Esse convênio da ONU, que em 1997 estabeleceu metas de redução nas emissões de gases causadores do efeito estufa obrigatórias para os países ricos, é o único instrumento internacional contra o aquecimento global. “Mas, como os efeitos reais do aquecimento global são sentidos em escala humana, os políticos devem ir alem do impacto ambiental e analisar as conseqüências sobre as comunidades, especialmente as mais prejudicadas”, disse Matheson. O Fórum Permanente sobre Questões Indígenas da ONU está concentrado nessa tarefa e já publicou uma série de estudos a respeito, acrescentou.

O lema do sétimo período de sessões do Fórum, que acontecerá entre 21 de abril e 2 de maio, será “Mudança climática, diversidade cultural e meios de vida: custódia pelos povos indígenas e novos desafios”. A “mudança climática é considerada um dos desafios mais importantes. Os últimos acontecimentos mostram a crescente vulnerabilidade do planeta diante desse fenômeno”, diz um estudo que será apresentado no próximo mês no Fórum. “Para os indígenas, a mudança climática é uma realidade e supõe perigos e riscos à sobrevivência de suas comunidades”, alerta.

O documento também adverte que esse fenômeno “tem graves conseqüências econômicas e sociais”. A “mudança climática é, fundamentalmente, um desafio para o desenvolvimento sustentável e deve vincular-se com maior força a uma agenda mais ampla de desenvolvimento, incluída a redução da pobreza e outros objetivos acordados pela comunidade internacional”, prossegue o estudo. Os desafios-chave para os indígenas são o impacto nas monoculturas, deslocamentos maciços de pessoas, má qualidade da água, da segurança alimentar, da saúde e da infra-estrutura, segundo afirmou-se em uma conferencia de ONGs realizada em Nova York em setembro do ano passado.

E um painel de especialistas internacionais organizado na Rússia em agosto de 2007 se concentrou nos danos ambientais, incluindo a contaminação e o despejo de resíduos tóxicos em terras habitadas por indígenas. Estes, e os grupos minoritários em todo o mundo, também são prejudicados pelos cultivos destinados a fabricar biocombustiveis, defendidos por muitos governos como uma solução para a mudança climática, segundo o documento da MRG. Os biocombustíeis, de origem vegetal, são considerados uma opção menos contaminante porque produzem menos emissões de dióxido de carbono.

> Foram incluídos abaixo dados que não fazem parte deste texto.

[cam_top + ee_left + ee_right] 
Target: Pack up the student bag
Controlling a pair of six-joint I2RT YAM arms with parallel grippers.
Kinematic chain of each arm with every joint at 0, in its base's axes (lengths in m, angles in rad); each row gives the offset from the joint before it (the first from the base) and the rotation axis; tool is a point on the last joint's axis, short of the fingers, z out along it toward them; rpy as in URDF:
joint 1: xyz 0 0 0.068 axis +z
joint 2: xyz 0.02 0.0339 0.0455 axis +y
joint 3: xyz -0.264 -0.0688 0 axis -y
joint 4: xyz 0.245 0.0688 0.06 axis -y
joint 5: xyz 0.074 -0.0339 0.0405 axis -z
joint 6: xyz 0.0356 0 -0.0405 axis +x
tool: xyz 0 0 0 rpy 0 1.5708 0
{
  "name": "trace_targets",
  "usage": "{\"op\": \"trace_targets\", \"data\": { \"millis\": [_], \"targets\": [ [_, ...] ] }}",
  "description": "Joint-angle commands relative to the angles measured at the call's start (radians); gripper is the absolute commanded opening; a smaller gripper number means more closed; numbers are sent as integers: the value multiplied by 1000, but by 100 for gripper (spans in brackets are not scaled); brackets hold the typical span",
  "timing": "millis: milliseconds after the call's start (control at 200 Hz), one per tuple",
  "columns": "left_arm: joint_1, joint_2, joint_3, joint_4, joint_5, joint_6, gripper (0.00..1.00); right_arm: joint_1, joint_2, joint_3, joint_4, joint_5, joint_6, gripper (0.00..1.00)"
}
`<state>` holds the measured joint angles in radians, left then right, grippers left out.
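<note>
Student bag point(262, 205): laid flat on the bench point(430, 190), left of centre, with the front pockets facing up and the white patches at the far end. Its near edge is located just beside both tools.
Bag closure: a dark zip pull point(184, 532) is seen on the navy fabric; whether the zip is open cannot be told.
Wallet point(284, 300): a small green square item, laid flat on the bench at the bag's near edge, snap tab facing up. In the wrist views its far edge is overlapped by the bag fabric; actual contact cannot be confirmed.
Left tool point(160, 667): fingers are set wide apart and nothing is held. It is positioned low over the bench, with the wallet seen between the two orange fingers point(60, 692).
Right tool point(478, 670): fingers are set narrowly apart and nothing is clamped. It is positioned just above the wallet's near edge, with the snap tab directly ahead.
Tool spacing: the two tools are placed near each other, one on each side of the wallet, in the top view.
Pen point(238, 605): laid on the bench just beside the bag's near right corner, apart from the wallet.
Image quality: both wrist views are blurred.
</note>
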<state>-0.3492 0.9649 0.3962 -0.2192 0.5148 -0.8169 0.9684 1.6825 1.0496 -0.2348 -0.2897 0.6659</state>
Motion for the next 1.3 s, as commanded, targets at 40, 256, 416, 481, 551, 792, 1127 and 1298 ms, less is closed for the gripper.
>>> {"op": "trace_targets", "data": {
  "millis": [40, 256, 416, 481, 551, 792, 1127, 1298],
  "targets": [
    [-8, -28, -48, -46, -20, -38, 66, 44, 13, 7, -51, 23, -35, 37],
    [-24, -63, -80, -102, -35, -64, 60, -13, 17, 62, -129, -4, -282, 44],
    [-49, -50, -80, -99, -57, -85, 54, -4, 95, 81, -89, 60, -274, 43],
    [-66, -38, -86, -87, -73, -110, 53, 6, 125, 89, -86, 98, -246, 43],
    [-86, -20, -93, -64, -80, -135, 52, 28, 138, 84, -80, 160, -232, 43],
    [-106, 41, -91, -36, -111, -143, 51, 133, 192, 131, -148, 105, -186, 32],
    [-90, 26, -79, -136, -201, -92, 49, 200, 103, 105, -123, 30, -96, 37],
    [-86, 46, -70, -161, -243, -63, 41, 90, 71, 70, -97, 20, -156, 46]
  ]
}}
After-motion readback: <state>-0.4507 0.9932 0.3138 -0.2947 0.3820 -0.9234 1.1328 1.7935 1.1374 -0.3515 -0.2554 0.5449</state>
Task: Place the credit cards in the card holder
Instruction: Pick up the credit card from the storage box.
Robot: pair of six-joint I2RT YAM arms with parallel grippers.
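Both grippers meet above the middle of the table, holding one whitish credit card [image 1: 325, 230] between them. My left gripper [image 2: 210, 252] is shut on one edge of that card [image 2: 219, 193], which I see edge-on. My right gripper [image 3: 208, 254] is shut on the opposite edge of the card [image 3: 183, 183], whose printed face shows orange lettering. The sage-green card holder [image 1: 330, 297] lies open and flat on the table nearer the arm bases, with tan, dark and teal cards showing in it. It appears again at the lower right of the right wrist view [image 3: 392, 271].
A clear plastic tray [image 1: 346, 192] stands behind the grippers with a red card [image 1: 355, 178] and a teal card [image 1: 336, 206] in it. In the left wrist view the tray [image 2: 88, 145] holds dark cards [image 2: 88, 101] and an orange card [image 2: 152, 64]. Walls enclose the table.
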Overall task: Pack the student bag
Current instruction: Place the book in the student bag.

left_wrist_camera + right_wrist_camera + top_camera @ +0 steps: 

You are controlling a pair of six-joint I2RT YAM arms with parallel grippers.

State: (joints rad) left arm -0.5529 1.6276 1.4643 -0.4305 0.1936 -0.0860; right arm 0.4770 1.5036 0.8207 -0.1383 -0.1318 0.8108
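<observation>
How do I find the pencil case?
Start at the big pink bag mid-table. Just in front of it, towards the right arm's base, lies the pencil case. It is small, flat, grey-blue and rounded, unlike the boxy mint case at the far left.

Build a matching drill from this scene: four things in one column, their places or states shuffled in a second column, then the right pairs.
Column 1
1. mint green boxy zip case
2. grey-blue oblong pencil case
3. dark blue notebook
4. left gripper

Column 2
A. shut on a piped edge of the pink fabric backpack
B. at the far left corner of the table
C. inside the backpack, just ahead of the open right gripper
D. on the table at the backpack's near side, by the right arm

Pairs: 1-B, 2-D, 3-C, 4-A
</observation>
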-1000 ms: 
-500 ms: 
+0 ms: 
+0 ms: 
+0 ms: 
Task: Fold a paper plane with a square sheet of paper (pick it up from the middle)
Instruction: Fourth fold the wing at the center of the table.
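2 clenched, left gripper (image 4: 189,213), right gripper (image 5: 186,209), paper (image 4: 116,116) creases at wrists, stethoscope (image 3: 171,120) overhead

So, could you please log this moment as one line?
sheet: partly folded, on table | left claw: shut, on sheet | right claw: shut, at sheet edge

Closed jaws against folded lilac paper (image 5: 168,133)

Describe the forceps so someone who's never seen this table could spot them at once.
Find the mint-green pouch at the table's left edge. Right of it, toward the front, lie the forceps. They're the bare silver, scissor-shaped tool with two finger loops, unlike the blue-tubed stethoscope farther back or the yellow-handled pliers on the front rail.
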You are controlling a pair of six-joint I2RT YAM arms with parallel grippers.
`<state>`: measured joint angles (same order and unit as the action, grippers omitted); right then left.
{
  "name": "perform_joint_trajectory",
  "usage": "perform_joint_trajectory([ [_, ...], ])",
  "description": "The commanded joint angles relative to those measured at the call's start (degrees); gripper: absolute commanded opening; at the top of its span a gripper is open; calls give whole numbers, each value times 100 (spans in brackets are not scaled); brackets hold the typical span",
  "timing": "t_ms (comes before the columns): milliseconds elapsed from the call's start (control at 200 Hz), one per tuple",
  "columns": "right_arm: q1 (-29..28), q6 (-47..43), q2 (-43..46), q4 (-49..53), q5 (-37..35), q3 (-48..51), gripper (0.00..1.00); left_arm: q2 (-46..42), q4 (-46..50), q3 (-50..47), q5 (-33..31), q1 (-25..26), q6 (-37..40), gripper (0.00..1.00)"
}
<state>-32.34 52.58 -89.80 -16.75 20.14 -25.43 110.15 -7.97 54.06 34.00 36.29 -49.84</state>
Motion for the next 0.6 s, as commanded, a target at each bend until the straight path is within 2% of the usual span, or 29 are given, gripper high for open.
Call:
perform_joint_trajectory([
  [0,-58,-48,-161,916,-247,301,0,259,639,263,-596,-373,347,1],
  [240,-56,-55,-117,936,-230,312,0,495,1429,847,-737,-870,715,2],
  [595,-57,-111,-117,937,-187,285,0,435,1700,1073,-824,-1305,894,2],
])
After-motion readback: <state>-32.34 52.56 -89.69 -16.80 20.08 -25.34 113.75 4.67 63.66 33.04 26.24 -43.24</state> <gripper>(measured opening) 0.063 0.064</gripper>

“Porém, as comunidades indígenas são desalojadas à força, com a conseqüente perda de sua cultura e de seu sustento, para dar lugar a cultivos usados na produção de biocombustíveis”, diz o informe. Em muitas nações sul-americanas, como Brasil, Argentina e Colômbia, os indígenas foram expulsos de suas terras, algumas vezes com violência, para destinar suas terras à produção de combustível de origem vegetal. Outro aspecto do problema é a marginalização social. As sociedades pastoris do Quênia foram as mais afetadas pelas ultimas secas. Mas suas conseqüências se agravaram pela negligencia do governo e falta de medidas paliativas.

A exploração dos cultivos para a produção de biocombustíveis é especialmente problemática. Na Colômbia, por exemplo, mais de 90% das terras cultivadas com palmeiras em 2005 pertenciam a comunidades de afro-descendentes. Os 50 países menos avançados criam programas de ação para uma adaptação nacional, sob os auspícios da ONU, no sentido de criar desenhar estratégias para combater os efeitos da mudança climática, disse Matheson. “Mas, durante o processo não têm nenhuma obrigação de dar atenção às necessidades especiais das minorias ou dos povos indígenas”, acrescentou. O Programa das Nações Unidas para o Meio Ambiente (Pnuma) e o Programa das Nações Unidas para o Desenvolvimento (Pnud) costumam ser as agências da ONU encarregadas de trabalhar com esses países para criar os planos de adaptação.